> **Work instruction**:
Everything in the listing below must be set down again exactly, apart from the pictures.

> **Exercise data**:
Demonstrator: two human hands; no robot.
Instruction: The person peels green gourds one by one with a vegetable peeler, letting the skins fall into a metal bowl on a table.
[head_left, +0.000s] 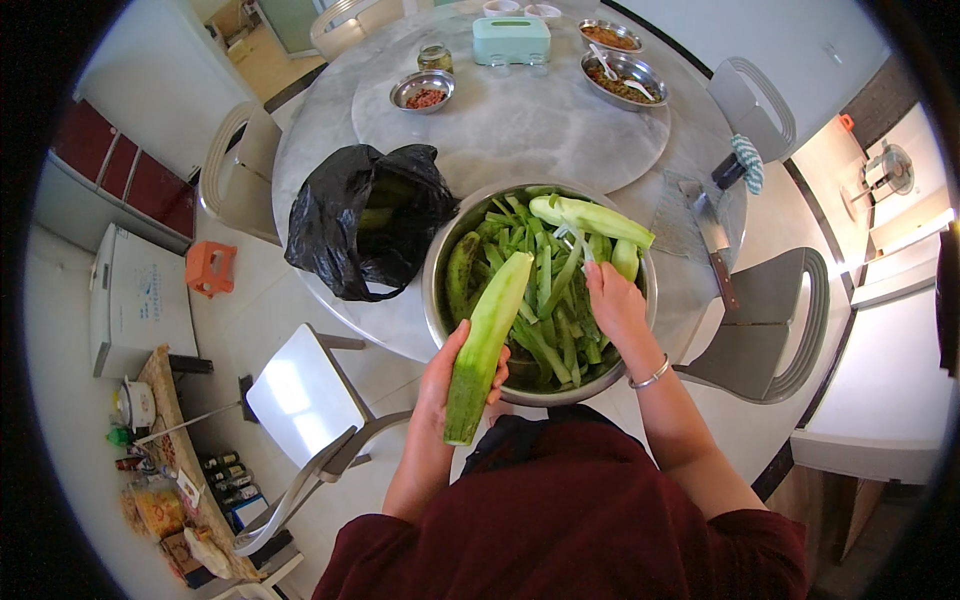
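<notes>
My left hand (442, 367) grips a long green gourd (487, 349), tilted over the near left side of a steel basin (651, 315). Its upper part is peeled pale, while dark green skin covers the lower end. In my right hand (616, 304) is a peeler (574, 241), held above the basin and apart from the gourd. Green peel strips (551, 300) heap up inside the basin. A peeled gourd (592, 217) lies across the far right rim, and another pale piece (625, 259) rests below it. One unpeeled gourd (462, 274) leans at the basin's left wall.
Left of the basin stands a black plastic bag (330, 217) with green gourds inside. A cleaver (709, 232) lies on a cloth (671, 217) at the right, its handle past the table edge. Steel bowls of food (624, 79) and a green tissue box (511, 39) stand farther back.
</notes>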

> **Written answer**:
Demonstrator: two human hands; no robot.
Instruction: The person peels green gourds one by one with a vegetable peeler, letting the skins fall into a metal bowl on a table.
[head_left, +0.000s] 
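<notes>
My left hand (442, 367) grips a long green gourd (487, 349), tilted over the near left side of a steel basin (651, 315). Its upper part is peeled pale, while dark green skin covers the lower end. In my right hand (616, 304) is a peeler (574, 241), held above the basin and apart from the gourd. Green peel strips (551, 300) heap up inside the basin. A peeled gourd (592, 217) lies across the far right rim, and another pale piece (625, 259) rests below it. One unpeeled gourd (462, 274) leans at the basin's left wall.
Left of the basin stands a black plastic bag (330, 217) with green gourds inside. A cleaver (709, 232) lies on a cloth (671, 217) at the right, its handle past the table edge. Steel bowls of food (624, 79) and a green tissue box (511, 39) stand farther back.
</notes>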

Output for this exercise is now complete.